IN RE SHANAIRA C., SC 18136
Juvenile Matters at Judicial District of Hartford
Neglect Petition; Whether Trial Court Properly Revoked Commitment of Minor Child to Commissioner of Children and Families and Granted Sole Custody to Mother. In November of 2006, the commissioner of children and families (commissioner) filed a neglect petition and a motion for an order of temporary custody of minor child Shanaira C. At that time, the child had been living with her father and his then girlfriend (intervenor), who was granted permission to intervene in the neglect case and then moved to transfer guardianship to herself and to obtain visitation rights. The trial court denied her motions and adjudicated the child neglected. Shortly thereafter, the commissioner moved to revoke the child's commitment, claiming that it would be in the child's best interest to reunite her with her biological mother. The court granted the motion over the intervenor's objection, and it awarded sole custody to the child's mother.
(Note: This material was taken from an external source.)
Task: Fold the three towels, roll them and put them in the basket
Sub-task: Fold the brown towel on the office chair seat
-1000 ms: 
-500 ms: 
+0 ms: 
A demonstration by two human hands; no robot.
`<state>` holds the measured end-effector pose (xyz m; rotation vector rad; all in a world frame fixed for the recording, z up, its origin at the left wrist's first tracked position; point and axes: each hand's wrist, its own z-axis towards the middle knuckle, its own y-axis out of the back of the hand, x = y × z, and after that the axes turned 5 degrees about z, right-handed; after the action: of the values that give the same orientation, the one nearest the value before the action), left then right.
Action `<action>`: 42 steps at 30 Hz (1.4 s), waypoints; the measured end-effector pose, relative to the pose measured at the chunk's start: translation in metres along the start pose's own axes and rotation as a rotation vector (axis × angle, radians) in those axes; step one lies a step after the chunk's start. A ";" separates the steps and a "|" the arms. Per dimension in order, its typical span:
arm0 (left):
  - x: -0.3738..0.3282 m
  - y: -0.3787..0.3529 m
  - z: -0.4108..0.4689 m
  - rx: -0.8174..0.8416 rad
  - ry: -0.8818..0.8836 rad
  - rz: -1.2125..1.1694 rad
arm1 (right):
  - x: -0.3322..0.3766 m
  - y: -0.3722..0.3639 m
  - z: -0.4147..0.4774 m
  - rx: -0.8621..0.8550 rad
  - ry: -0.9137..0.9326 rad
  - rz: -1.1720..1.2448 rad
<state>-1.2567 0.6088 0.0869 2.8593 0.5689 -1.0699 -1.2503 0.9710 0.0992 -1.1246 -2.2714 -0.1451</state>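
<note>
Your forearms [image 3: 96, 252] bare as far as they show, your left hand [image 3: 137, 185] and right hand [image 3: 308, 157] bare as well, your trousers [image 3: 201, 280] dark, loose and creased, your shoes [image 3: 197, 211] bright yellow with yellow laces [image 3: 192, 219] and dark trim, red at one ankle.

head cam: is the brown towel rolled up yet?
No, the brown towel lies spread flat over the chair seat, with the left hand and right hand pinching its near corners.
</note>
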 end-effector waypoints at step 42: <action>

The intervenor appealed, arguing that the trial court (1) violated her due process rights in refusing to allow her to call certain witnesses at the revocation hearing and (2) abused its discretion in revoking the child's commitment without making a finding that a cause for commitment no longer existed. In affirming the trial court's judgment, the Appellate Court (105 Conn. App. 713) found that although the intervenor participated in every aspect of the neglect proceedings, the nature of her interest changed on the date that the trial court considered the motion to revoke the child's commitment because the intervenor's motions for guardianship and visitation had already been denied. It therefore found that although the intervenor had standing to participate in the continuing dispositional phase of the proceeding, her personal interest in the proceeding was diminished. It further determined that it was not apparent that permitting the intervenor's witnesses to testify at the revocation hearing would have elicited any facts that were not already before the court. Thus, it concluded that the trial court did not deprive the intervenor of her due process rights. In addition, it concluded that although the trial court did not explicitly make a finding that the mother's fitness to care for the child meant that there was no longer a cause for commitment, that clearly was the import of the trial court's comments. In this appeal, the Supreme Court will determine whether the Appellate Court properly affirmed the judgment of the trial court.